After attending the New England Institute of Art (NEIA), a for-profit college in Brookline, Massachusetts, Meaghan Bauer owes more than $41,000 to the Department of Education in federal direct loans.
The former digital filmmaking and video production student filed an application for borrower defense provisions on September 30, 2015, seeking cancellation of her federal loans after learning that many of the representations made by NEIA were untrue, including claims of job placement assistance by the school.
“I did not finish the program and dropped out in 2014 because of the significant expense and poor quality of the program,” she said.
Ms. Bauer is among more than 130,000 borrowers who applied for debt forgiveness after attending for-profit colleges that allegedly cheated them.
“Our understanding is almost all borrower defense applications have not been processed and remain pending,” said Adam Pulver, attorney with the Public Citizen Litigation Group, a watchdog organization.
U.S. Department of Education Secretary Betsy Devos employed Section 705 of the Administrative Procedure Act to freeze indefinitely the start of Obama-era system changes to 1994 Borrower Defense Regulations, which are reportedly beneficial to student borrowers.
“The current administration is trying to protect some of the business interests that are involved in higher education at the expense of students and their learning,” Mr. Pulver told PacerMonitor News.
Ms. Bauer has since sued the U.S. Department of Education and Ms. Devos in District of Columbia district court. On September 17, 2018, Federal Judge Randolph Moss deemed Ms. Devos’ freeze unlawful.
“Although Ms. Bauer has requested that the Department of Education place loans at issue in her borrower defense application in forbearance, to date she has not been able to secure that status,” wrote Public Citizen Litigation Group attorney Julie A. Murray in Ms. Bauer’s complaint filed on July 6, 2017.
The Department of Education through the Department of Justice Office of Public Affairs declined to comment.
“Judge Moss’s ruling is important because it shows that this administration–in particular, the Department of Education–has not been complying with the legal requirements for policy changes and is taking extreme actions to protect business over students,” said Mr. Pulver. “These actions fail to comply with basic principles of administrative law.”
Attorneys general from multiple states, led by the Commonwealth of Massachusetts, also sued, claiming that Ms. Devos’s failure to implement the 2016 changes deprives them of significant legal status to enforce actions and investigations related to consumer protection violations by schools.

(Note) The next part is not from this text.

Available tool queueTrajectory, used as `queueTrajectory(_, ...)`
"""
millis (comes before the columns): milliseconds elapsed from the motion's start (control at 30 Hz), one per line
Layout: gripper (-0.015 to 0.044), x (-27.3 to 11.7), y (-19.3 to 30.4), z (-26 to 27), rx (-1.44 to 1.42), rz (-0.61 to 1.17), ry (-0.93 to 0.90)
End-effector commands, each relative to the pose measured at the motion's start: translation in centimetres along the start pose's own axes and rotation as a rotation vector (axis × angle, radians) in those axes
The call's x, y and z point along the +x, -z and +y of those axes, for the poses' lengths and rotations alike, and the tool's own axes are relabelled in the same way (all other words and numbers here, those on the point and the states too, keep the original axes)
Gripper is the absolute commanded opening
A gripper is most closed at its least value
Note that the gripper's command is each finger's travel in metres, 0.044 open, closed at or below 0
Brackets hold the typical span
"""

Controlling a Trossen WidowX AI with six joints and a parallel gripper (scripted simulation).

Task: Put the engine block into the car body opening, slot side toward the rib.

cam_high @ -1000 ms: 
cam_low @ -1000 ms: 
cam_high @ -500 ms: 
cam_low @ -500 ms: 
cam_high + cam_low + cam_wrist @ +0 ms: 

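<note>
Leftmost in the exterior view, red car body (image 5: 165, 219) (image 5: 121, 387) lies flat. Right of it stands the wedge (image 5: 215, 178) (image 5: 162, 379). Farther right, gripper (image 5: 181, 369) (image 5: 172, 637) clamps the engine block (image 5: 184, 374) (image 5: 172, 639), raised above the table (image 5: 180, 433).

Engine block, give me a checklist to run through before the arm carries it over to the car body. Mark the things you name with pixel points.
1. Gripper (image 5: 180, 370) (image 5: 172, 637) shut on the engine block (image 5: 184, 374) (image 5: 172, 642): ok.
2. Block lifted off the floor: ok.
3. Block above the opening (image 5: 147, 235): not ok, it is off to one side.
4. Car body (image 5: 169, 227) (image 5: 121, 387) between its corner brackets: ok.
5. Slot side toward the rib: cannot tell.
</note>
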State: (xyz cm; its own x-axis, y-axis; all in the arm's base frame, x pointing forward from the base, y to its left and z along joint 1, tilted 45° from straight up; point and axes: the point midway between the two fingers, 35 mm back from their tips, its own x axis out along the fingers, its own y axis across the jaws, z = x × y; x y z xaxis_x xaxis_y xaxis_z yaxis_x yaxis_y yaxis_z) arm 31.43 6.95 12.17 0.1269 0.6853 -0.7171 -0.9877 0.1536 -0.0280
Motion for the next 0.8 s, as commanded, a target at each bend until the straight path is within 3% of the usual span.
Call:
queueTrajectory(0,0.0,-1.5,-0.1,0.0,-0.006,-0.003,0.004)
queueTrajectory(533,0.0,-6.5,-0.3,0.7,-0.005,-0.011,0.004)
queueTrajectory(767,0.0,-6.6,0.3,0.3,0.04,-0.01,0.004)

“A state agency’s issuance of a civil investigative demand against a school whose conduct resulted in a borrower defense will qualify as notice permitting the Secretary of Education to seek repayment from the school for any amounts forgiven,” their July 6, 2017, complaint said.
Fraud allegations came to light after the collapse of Corinthian Colleges, a for-profit school that allegedly mislead prospective students with inflated job placement and resulted in a 2014 federal suit filed in Illinois Northern District Court.
New features among the 2016 provisions include investigating and determining the entitlement of loan forgiveness for a group of student borrowers as opposed to findings on a one-on-one basis.
“The provisions are designed to disincentivize educational institutions from engaging in the sorts of behavior, programs or policies that would lead a student to file a borrower defense application,” said Mr. Pulver.
But if the California Association of Private Postsecondary Schools (CAPPS) has its way, the 2016 changes to the 1994 rules may never see the light of day.
In a lawsuit filed on May 24, 2017, also in the District Court of the District of Columbia, CAPPS requested a preliminary injunction, alleging that the new features give students carte blanche to cancel debts.
“The increased costs and the dramatically escalated threat of meritless claims and litigation, both before the Department and in court, will be crippling for many schools,” wrote attorneys for CAPPS in their May 24, 2017, complaint.
CAPPS did not respond to requests for comment but, according to court records, CAPPS believes system changes are likely to shutter many vocational schools and leave many non-traditional students with few or no educational options.
“The colleges want immunity from fraud class action lawsuits being brought in court,” said Mr. Pulver. “They prefer arbitration.”
A hearing on CAPPS’s motion for a preliminary injunction is scheduled to take place on October 9, however, even if CAPPS secures interim relief, the Borrower Defense Regulations that were implemented in 1994 remain in effect.
This means the Department of Education retains the authority to review individual applications and determine whether students are entitled to the same relief.
“Students found that the 1994 regulations were not helpful or effective and were not preventing schools from committing this bad conduct which resulted in students needing to file borrower defense applications with the Department of Education,” said Mr. Pulver.
When determinations of relief will occur is unclear because there is no timeline the department is required to follow. In the meantime, some protection is better than none.